Return all lines from the listing below that include the word "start".

________________________

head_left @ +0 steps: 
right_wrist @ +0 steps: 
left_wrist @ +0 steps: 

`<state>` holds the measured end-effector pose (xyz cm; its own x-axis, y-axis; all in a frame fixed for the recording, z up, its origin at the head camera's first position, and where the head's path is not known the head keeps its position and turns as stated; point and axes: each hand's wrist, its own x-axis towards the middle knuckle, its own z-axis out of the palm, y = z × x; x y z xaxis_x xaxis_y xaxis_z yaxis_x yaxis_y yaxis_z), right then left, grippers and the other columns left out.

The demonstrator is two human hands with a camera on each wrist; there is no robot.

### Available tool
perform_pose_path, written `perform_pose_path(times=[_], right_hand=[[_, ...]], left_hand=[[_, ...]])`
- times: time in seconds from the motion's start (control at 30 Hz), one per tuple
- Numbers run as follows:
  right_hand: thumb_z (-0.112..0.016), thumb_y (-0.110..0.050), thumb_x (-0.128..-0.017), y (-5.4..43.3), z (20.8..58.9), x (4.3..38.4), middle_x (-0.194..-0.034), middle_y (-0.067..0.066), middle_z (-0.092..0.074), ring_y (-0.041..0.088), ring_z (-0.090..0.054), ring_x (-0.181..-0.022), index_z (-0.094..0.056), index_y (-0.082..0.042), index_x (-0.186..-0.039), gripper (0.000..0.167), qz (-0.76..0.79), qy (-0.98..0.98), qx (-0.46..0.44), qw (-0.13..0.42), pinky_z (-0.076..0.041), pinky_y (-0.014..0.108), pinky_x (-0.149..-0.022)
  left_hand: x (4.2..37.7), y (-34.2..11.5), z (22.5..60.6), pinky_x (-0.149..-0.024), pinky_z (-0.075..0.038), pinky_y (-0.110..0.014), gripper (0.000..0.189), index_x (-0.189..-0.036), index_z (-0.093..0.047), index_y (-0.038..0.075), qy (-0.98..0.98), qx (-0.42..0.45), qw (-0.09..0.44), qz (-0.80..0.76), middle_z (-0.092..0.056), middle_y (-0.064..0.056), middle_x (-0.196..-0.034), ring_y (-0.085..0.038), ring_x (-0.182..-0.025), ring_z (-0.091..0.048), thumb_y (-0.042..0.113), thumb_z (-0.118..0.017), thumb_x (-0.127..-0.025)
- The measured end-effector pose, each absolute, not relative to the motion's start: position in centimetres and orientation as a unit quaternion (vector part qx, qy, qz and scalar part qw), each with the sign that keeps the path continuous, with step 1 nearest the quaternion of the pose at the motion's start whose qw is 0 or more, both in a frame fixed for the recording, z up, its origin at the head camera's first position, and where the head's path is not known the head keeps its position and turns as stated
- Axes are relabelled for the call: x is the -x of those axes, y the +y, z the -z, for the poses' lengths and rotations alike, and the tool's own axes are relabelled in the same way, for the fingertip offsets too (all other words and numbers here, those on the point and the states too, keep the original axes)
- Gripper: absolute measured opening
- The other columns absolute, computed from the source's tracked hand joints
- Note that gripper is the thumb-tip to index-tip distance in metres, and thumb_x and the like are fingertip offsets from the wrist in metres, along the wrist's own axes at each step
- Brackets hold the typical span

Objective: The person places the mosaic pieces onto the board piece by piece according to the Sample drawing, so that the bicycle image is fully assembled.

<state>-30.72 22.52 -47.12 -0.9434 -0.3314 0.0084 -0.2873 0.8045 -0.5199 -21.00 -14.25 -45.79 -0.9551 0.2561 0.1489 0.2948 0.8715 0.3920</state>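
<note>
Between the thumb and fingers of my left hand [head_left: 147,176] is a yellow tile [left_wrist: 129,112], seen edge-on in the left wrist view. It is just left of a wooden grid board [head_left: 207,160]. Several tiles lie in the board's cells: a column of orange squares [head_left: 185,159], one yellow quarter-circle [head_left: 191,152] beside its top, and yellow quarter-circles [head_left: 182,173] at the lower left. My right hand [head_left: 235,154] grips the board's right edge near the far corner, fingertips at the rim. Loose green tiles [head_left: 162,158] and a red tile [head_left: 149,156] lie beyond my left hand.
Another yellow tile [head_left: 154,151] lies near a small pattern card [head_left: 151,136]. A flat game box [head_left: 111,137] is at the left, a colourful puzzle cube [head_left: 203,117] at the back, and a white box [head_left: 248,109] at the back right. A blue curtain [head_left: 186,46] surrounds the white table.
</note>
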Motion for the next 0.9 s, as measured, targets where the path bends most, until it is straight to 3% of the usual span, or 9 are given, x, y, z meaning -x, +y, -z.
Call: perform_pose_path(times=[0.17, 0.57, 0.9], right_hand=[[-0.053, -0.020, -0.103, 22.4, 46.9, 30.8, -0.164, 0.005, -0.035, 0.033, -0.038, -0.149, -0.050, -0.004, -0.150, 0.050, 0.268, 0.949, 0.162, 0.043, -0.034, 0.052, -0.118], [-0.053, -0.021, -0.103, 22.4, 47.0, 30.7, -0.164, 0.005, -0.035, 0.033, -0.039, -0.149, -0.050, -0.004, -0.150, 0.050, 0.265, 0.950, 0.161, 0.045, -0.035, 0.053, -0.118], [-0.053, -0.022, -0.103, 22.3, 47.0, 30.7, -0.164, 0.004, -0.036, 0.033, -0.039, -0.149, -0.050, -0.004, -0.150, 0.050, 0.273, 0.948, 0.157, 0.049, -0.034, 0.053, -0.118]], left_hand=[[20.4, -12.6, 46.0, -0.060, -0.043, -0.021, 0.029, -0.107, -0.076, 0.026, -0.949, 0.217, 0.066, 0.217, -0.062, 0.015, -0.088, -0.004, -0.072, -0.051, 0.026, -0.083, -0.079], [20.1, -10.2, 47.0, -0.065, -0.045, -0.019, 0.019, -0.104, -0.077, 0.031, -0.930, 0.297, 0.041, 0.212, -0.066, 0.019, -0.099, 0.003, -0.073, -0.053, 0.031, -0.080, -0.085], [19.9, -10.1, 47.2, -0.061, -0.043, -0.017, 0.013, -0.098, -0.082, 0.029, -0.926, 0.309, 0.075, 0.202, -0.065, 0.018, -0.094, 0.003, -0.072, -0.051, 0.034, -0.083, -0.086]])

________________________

**SOLVED PROBLEM:**
- times: time in seconds from the motion's start (control at 30 Hz), one per tuple
- The measured end-effector pose, each absolute, not relative to the motion's start: position in centimetres and orientation as a unit quaternion (vector part qx, qy, qz and scalar part qw), each with the sign that keeps the path continuous, with step 1 nearest the quaternion of the pose at the motion's start whose qw is 0 or more, both in a frame fixed for the recording, z up, its origin at the head camera's first position, and where the head's path is not known the head keeps its position and turns as stated

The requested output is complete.